In some instances, parking is located on extremely valuable land. Visitors come from around the country and around the world to enjoy the natural beauty of our area, but there’s a huge expanse of parking separating the City of Coeur d’Alene’s downtown core from its namesake Lake. At Independence Point, what would otherwise be a world-class gateway to the City, visitors are treated to yet another parking lot.

So this Friday in Coeur d’Alene, KEA is joining with artists, activists and citizens around the globe will temporarily transform parking spaces into public parks and other social spaces, as part of an annual event called PARK(ing) Day.” In a press release, the PARK(ing) Day founders describe it:

Originally invented in 2005 by Rebar, a San Francisco-based art and design studio, PARK(ing) Day challenges people to rethink the way streets are used and reinforces the need for broad-based changes to urban infrastructure. “In urban centers around the world, inexpensive curbside parking results in increased traffic, wasted fuel and more pollution,” says Rebar’s Matthew Passmore. “The strategies that generated these conditions are not sustainable, nor do they promote a healthy, vibrant human habitat. PARK(ing) Day is about re-imagining the possibilities of the urban landscape.”

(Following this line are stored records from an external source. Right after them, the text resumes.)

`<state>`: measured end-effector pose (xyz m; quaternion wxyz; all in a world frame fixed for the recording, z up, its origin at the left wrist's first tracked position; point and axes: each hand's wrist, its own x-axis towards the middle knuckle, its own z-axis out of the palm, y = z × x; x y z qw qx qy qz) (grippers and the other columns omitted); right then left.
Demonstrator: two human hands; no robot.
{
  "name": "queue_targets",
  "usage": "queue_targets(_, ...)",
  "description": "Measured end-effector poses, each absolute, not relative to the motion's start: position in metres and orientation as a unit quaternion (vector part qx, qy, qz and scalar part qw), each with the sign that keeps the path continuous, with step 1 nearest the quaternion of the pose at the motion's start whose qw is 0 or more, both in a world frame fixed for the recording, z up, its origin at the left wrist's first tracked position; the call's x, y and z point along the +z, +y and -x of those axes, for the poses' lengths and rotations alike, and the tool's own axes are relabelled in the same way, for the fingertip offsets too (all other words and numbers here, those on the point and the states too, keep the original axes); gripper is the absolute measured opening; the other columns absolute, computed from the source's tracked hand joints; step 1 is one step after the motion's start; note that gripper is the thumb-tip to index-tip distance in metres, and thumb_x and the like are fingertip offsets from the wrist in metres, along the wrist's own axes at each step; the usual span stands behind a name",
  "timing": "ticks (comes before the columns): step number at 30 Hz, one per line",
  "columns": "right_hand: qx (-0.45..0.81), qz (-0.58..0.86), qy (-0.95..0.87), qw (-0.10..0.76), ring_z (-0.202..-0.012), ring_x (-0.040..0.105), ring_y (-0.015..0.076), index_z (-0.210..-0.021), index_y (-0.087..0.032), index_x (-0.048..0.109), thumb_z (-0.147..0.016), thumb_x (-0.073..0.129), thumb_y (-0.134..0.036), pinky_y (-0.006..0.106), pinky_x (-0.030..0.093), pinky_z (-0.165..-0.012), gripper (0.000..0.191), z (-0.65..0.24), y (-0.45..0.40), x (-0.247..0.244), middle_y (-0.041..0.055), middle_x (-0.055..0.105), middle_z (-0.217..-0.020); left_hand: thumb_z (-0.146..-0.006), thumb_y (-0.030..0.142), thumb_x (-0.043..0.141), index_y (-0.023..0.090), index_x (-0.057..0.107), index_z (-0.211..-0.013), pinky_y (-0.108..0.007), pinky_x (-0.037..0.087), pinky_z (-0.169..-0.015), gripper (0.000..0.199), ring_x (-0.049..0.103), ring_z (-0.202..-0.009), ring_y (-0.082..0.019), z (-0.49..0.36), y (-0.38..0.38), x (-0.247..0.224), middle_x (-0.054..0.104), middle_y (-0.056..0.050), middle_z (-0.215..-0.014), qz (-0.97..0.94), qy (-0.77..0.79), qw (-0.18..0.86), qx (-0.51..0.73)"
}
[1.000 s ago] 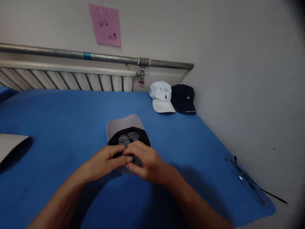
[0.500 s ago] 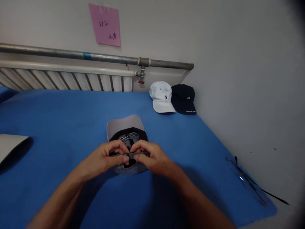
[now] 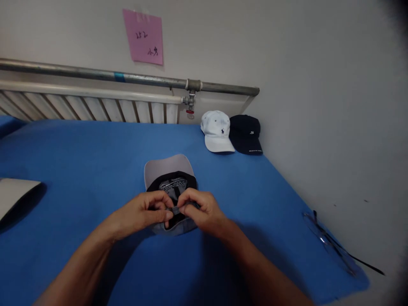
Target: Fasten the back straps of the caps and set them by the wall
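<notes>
A grey cap lies upside down on the blue surface, its brim pointing away from me and its dark inside showing. Across its back opening runs a narrow grey strap. My left hand pinches the left part of this strap between thumb and fingers. Close beside it, my right hand pinches the strap from the right. The two sets of fingertips are almost touching. The strap's fastening is too small to make out.
At the back, a white cap and a black cap sit side by side. Glasses lie at the right edge. A white object is at the far left. Behind are a radiator and a metal pipe.
The short strap section between my fingertips now looks more tilted, and my right fingertips have shifted slightly. Both hands still hold the strap. The view has moved a little.
</notes>
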<state>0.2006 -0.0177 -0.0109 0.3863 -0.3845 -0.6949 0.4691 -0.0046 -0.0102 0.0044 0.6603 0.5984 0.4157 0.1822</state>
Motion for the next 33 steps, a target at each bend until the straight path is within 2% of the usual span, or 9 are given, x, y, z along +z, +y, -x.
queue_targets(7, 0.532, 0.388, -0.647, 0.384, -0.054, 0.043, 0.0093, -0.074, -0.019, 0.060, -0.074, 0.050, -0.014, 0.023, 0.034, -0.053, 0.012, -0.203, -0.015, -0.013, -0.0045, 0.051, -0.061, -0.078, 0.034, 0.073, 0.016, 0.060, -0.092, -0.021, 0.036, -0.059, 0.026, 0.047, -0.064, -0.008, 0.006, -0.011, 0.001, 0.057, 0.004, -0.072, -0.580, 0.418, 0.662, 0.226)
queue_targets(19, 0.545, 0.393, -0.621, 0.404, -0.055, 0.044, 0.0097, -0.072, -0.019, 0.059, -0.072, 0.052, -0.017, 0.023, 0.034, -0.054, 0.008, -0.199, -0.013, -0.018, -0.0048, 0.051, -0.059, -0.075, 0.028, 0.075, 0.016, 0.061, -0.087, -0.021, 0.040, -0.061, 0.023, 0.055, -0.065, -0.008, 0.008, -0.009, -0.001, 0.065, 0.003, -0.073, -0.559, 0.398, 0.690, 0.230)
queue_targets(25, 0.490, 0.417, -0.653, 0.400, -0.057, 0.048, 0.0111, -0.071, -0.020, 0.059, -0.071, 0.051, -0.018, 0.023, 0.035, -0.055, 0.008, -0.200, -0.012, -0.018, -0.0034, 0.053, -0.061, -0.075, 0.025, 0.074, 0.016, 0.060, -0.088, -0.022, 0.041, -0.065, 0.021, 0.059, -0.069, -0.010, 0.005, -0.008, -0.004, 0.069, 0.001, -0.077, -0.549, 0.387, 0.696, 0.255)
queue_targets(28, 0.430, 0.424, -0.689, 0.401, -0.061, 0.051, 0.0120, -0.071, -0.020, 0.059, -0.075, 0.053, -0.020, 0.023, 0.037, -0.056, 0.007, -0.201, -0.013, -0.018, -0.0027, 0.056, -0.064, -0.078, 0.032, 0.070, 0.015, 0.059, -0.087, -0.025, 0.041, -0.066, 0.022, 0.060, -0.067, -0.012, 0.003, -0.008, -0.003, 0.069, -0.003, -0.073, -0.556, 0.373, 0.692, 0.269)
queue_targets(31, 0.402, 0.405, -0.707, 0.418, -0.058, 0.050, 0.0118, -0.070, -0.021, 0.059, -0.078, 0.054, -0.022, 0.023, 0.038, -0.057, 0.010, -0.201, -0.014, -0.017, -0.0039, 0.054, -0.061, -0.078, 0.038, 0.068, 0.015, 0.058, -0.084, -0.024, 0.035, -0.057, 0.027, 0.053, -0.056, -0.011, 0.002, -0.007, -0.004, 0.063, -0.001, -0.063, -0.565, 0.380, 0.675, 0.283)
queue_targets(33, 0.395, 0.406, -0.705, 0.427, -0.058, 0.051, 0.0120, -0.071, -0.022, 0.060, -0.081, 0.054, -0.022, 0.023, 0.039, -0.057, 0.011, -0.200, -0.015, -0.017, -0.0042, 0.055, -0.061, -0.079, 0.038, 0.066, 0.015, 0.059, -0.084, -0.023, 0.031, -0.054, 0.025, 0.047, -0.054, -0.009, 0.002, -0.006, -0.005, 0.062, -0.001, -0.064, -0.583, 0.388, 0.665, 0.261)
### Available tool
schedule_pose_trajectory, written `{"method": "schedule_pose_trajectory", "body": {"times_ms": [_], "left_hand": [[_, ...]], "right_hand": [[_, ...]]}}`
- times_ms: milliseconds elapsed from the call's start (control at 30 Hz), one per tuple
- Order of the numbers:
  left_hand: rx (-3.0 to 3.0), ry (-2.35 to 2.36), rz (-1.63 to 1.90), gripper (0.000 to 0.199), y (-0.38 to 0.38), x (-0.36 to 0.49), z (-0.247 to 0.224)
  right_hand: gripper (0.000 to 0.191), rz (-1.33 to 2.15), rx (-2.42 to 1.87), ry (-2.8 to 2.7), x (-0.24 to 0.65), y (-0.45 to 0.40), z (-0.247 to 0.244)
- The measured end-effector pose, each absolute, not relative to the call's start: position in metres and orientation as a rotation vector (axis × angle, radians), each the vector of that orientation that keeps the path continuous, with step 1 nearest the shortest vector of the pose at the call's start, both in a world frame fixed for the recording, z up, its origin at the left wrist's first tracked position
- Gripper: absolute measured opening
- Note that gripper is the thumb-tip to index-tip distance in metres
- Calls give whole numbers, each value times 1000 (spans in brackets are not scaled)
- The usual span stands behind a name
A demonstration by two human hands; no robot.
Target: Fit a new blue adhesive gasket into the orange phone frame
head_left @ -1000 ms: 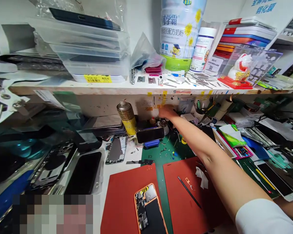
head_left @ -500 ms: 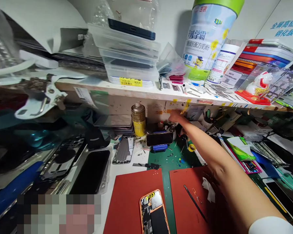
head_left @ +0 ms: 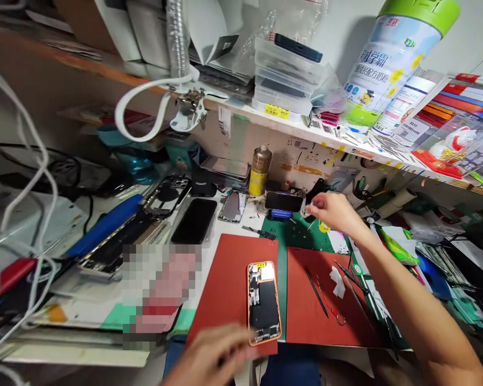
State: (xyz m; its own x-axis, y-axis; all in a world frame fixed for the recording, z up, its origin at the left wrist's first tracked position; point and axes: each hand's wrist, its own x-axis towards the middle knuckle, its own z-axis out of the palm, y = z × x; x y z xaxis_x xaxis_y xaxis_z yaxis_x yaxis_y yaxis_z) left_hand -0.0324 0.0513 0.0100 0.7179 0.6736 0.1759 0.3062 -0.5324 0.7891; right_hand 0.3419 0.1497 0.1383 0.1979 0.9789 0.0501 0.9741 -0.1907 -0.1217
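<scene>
Landmark: the open phone, back off, orange rim, one of it, lying on the left red mat.
Red mats: two, side by side; the right mat sits just right of the phone.
My right hand: up beyond the phone and to its right, over the green mat; my fingers are pinched narrow on one small white scrap, too small for me to tell what it is.
My left hand: just below the phone at the near edge of the tabletop, blurred; I cannot tell whether my fingers are spread or closed, or whether they touch the phone.
Right of the phone: one thin black tool and one white wad, both on the right mat.
Beyond the phone: one dark phone propped on a blue stand, just left of my right hand; one yellow spray can further left.
Up on the shelf: one big milk-powder tin, one stack of clear trays.
</scene>
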Motion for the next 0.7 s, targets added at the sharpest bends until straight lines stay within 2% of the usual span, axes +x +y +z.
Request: {"method": "schedule_pose_trajectory", "body": {"times_ms": [33,267,467,700], "left_hand": [[2142,787,530,26,68,-25,12],[2236,1083,638,41,177,24,6],[2316,1201,546,35,193,33,-26],[2338,1276,484,37,200,42,-41]], "right_hand": [[23,116,-2289,-1962,330,141,131],[29,330,-2060,-2210,249,144,89],[27,450,-2042,-2356,212,171,67],[31,515,-2072,-2435,207,176,56]]}}
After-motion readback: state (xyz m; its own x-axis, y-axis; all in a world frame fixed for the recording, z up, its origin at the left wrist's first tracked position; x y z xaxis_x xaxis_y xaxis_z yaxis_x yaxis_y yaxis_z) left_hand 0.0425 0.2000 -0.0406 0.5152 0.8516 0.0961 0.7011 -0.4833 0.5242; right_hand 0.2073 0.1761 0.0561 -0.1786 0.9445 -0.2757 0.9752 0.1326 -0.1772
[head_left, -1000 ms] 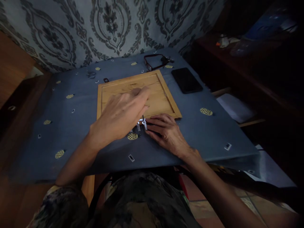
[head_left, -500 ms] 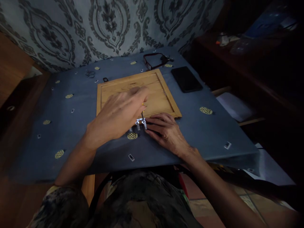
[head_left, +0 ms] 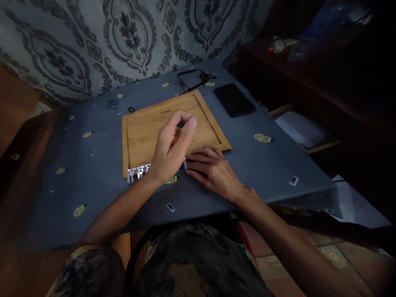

Since 2005, the PARK(ing) Day project has blossomed into a worldwide grassroots movement: PARK(ing) Day 2009 included more than 700 installations in more than 140 cities in 21 countries on six continents. This year, the project continues to expand to urban centers across the globe, including the first-ever PARK installation in Tehran, Iran. “Urban inhabitants worldwide recognize the need for new approaches to making the urban landscape,” says Rebar’s John Bela. “PARK(ing) Day demonstrates that even temporary or interim spatial reprogramming can improve the character of the city.”

PARK(ing) Day is a grassroots, “open-source” invention built by independent groups around the globe who adapt the project to champion creative, social or political causes that are relevant to their local urban conditions.

We understand that Kootenai Environmental Alliance, and our fellow instigators around town, will be the only participants from Idaho in this year’s global event. Look for us on Friday, September 17.  Better yet, come join use and help us re-imagine parking lot pavement in North Idaho.